Start of Data for analysis

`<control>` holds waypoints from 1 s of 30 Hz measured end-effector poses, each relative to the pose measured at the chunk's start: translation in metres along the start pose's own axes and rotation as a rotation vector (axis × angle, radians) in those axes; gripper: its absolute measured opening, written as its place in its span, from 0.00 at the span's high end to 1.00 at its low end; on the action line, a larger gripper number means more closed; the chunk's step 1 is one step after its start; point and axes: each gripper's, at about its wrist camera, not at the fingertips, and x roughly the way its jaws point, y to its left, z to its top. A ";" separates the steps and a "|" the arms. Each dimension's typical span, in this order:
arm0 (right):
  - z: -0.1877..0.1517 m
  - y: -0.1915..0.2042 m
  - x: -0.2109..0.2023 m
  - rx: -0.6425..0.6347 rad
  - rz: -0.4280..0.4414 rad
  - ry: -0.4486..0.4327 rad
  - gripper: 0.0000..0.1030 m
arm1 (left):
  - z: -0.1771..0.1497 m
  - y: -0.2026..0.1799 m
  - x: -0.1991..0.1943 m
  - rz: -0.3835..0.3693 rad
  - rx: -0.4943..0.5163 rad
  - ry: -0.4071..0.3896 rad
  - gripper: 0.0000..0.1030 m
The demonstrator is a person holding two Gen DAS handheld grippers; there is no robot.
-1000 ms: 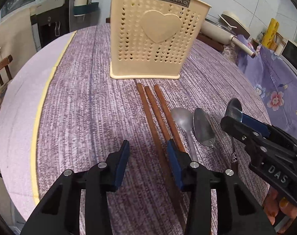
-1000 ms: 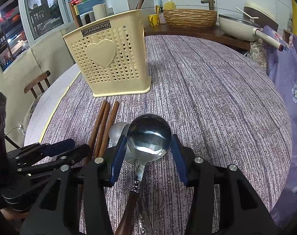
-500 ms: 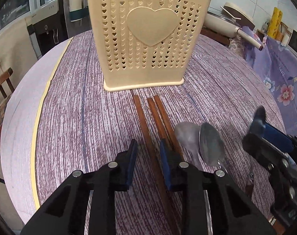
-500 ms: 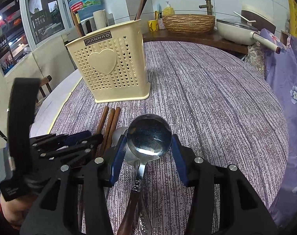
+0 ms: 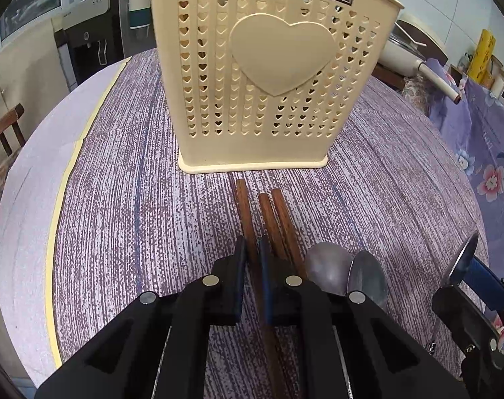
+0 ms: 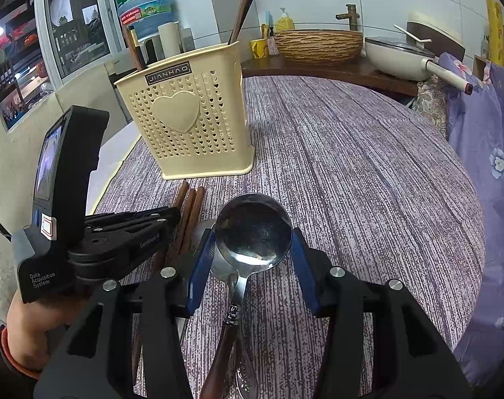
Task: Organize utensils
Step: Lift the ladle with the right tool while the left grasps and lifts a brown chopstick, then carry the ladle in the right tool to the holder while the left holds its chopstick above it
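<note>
A cream utensil holder [image 5: 268,66] [image 6: 185,126] with heart holes stands on the purple-streaked table. Three brown chopsticks lie in front of it. My left gripper [image 5: 252,249] [image 6: 173,214] is closing its jaws, and the blue pads sit tight against the leftmost chopstick [image 5: 243,206] between them. The other two chopsticks [image 5: 278,216] lie just to its right. Two metal spoons [image 5: 328,269] [image 5: 368,279] rest bowl-down beside them. My right gripper [image 6: 253,242] [image 5: 464,282] is shut on the round bowl of a wooden-handled ladle spoon [image 6: 252,229] [image 5: 466,256], held above the table.
Dark chopsticks [image 6: 242,3] stand in the holder. Behind the table a counter carries a woven basket [image 6: 318,46] and a white pan [image 6: 398,56]. A floral purple cloth [image 6: 484,133] borders the right side. The table's yellow-striped edge [image 5: 62,199] and a wooden chair [image 5: 2,133] are at left.
My left gripper moved forward toward the holder and its jaws narrowed from wide apart onto the leftmost chopstick. The right gripper kept still with the ladle spoon.
</note>
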 end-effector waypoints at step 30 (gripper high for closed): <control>0.013 0.004 -0.008 -0.039 0.026 -0.020 0.63 | 0.006 0.036 -0.109 -0.119 -0.117 -0.289 0.92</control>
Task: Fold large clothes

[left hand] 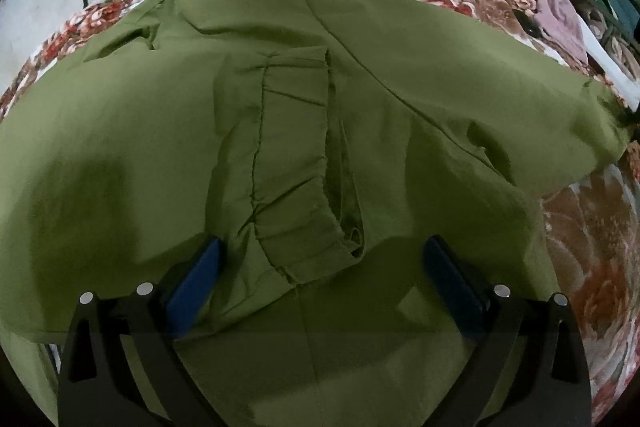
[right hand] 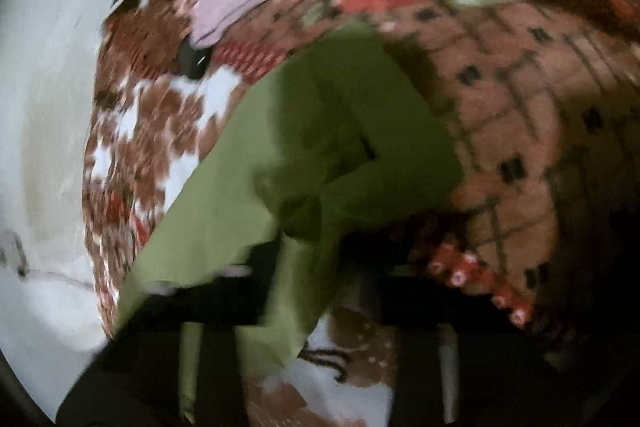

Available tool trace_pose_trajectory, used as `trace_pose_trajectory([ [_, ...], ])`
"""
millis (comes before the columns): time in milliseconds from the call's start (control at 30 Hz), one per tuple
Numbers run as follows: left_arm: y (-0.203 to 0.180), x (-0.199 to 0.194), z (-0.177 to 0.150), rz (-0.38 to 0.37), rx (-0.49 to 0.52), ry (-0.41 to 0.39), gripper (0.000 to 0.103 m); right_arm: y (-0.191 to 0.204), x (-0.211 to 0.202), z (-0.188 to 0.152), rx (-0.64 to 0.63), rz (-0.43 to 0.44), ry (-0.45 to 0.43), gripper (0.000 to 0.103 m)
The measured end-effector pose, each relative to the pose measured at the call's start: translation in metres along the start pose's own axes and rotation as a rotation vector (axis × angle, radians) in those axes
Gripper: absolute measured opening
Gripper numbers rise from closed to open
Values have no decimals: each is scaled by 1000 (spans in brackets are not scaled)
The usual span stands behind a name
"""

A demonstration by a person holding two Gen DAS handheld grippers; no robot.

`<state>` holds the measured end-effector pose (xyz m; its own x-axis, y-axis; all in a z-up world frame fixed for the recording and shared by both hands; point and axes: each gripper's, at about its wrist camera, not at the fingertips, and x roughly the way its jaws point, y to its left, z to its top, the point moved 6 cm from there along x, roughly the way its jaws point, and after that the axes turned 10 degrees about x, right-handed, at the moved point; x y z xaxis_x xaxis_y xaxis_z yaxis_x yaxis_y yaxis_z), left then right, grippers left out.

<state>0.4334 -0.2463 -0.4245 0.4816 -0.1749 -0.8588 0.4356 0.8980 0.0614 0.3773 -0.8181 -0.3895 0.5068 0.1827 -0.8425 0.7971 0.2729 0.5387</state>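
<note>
left wrist view: the large olive-green garment of thin woven cloth lies spread over the bed with the brown, red and white flower-pattern blanket, and it fills most of the picture. a gathered elastic band w/ stitched seam runs down the middle, so i think it is trousers or a skirt, but i cannot say for sure. the left gripper hangs just above the cloth, its two blue pads stand wide apart and nothing is between them; the end of the elastic band is right in front of the gap. far right there is a pink cloth on a pile, well apart. right wrist view: very blurred. a long strip of the same green garment goes diagonal over the blanket, and one narrow part runs down between the black fingers of the right gripper. its jaws look nearly closed and seem to pinch this strip, but the blur hides the pads themselves. my judgement abt handling: the cloth is light, soft and limp, it will sag and wrinkle when lifted, not slippery, not fragile. best to take hold at the thick elastic band or a hem corner, bc there the layers are firm.
</note>
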Motion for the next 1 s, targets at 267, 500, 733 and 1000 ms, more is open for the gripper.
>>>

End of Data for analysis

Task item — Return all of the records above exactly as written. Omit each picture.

Response to this exercise —
`<control>` holds waypoints from 1 s of 30 Hz measured end-effector poses, each relative to the pose measured at the chunk's start: translation in metres along the start pose's own axes and rotation as a rotation vector (axis × angle, radians) in those axes; gripper: its absolute measured opening, written as its place in its span, from 0.00 at the span's high end to 1.00 at its low end; on the action line, a larger gripper number means more closed; the chunk's step 1 is one step after its start; point and axes: each gripper's, at about its wrist camera, not at the fingertips, and x roughly the way its jaws point, y to its left, z to its top. A ";" separates the steps and a "|" the arms. Each dimension's typical span, in this order:
arm0 (right):
  - z: -0.1877..0.1517 m
  - y: -0.1915..0.2042 m
  - x: -0.2109..0.2023 m
  - rx: -0.6425..0.6347 rad
  - rz: -0.4280..0.4414 rad
  - ry: -0.4486..0.4327 rad
  - gripper: 0.0000..0.1030 m
arm1 (left):
  - z: -0.1771..0.1497 m
  - y: -0.2026..0.1799 m
  - x: -0.1991..0.1943 m
  - rz: -0.3835..0.3693 rad
  - rx: -0.4943..0.5163 rad
  - ry: -0.4071..0.3896 rad
  - gripper: 0.0000..0.1030 m
The demonstrator is a person holding two Gen DAS handheld grippers; there is no robot.
-1000 ms: 
-1000 ms: 
-500 ms: 
-500 ms: 
+0 ms: 
+0 ms: 
Task: Organize utensils
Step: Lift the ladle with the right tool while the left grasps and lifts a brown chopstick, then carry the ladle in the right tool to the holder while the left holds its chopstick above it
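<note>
A cream utensil holder [image 5: 268,66] [image 6: 185,126] with heart holes stands on the purple-streaked table. Three brown chopsticks lie in front of it. My left gripper [image 5: 252,249] [image 6: 173,214] is closing its jaws, and the blue pads sit tight against the leftmost chopstick [image 5: 243,206] between them. The other two chopsticks [image 5: 278,216] lie just to its right. Two metal spoons [image 5: 328,269] [image 5: 368,279] rest bowl-down beside them. My right gripper [image 6: 253,242] [image 5: 464,282] is shut on the round bowl of a wooden-handled ladle spoon [image 6: 252,229] [image 5: 466,256], held above the table.
Dark chopsticks [image 6: 242,3] stand in the holder. Behind the table a counter carries a woven basket [image 6: 318,46] and a white pan [image 6: 398,56]. A floral purple cloth [image 6: 484,133] borders the right side. The table's yellow-striped edge [image 5: 62,199] and a wooden chair [image 5: 2,133] are at left.
My left gripper moved forward toward the holder and its jaws narrowed from wide apart onto the leftmost chopstick. The right gripper kept still with the ladle spoon.
</note>
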 end-effector waypoints at step 30 (gripper high for closed): <control>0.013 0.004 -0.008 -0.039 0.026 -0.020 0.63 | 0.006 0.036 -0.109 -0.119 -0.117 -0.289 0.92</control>
Task: Fold large clothes

[left hand] 
[right hand] 

Available tool trace_pose_trajectory, used as `trace_pose_trajectory([ [_, ...], ])`
"""
millis (comes before the columns): time in milliseconds from the call's start (control at 30 Hz), one per tuple
Numbers run as follows: left_arm: y (-0.203 to 0.180), x (-0.199 to 0.194), z (-0.177 to 0.150), rz (-0.38 to 0.37), rx (-0.49 to 0.52), ry (-0.41 to 0.39), gripper (0.000 to 0.103 m); right_arm: y (-0.191 to 0.204), x (-0.211 to 0.202), z (-0.188 to 0.152), rx (-0.64 to 0.63), rz (-0.43 to 0.44), ry (-0.45 to 0.43), gripper (0.000 to 0.103 m)
The measured end-effector pose, each relative to the pose measured at the call's start: translation in metres along the start pose's own axes and rotation as a rotation vector (axis × angle, radians) in those axes
Gripper: absolute measured opening
Gripper numbers rise from closed to open
Values have no decimals: each is scaled by 1000 (spans in brackets are not scaled)
The usual span stands behind a name
"""

A demonstration by a person holding two Gen DAS handheld grippers; no robot.

`<state>` holds the measured end-effector pose (xyz m; its own x-axis, y-axis; all in a z-up world frame fixed for the recording and shared by both hands; point and axes: each gripper's, at about its wrist camera, not at the fingertips, and x roughly the way its jaws point, y to its left, z to its top, the point moved 6 cm from there along x, roughly the way its jaws point, and after that the axes turned 10 degrees about x, right-handed, at the moved point; x y z xaxis_x xaxis_y xaxis_z yaxis_x yaxis_y yaxis_z), left then right, grippers left out.

<state>0.4334 -0.2463 -0.4245 0.4816 -0.1749 -0.8588 0.4356 0.8980 0.0614 0.3773 -0.8181 -0.3895 0.5068 0.1827 -0.8425 0.7971 0.2729 0.5387</state>
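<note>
left wrist view: the large olive-green garment of thin woven cloth lies spread over the bed with the brown, red and white flower-pattern blanket, and it fills most of the picture. a gathered elastic band w/ stitched seam runs down the middle, so i think it is trousers or a skirt, but i cannot say for sure. the left gripper hangs just above the cloth, its two blue pads stand wide apart and nothing is between them; the end of the elastic band is right in front of the gap. far right there is a pink cloth on a pile, well apart. right wrist view: very blurred. a long strip of the same green garment goes diagonal over the blanket, and one narrow part runs down between the black fingers of the right gripper. its jaws look nearly closed and seem to pinch this strip, but the blur hides the pads themselves. my judgement abt handling: the cloth is light, soft and limp, it will sag and wrinkle when lifted, not slippery, not fragile. best to take hold at the thick elastic band or a hem corner, bc there the layers are firm.
</note>
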Motion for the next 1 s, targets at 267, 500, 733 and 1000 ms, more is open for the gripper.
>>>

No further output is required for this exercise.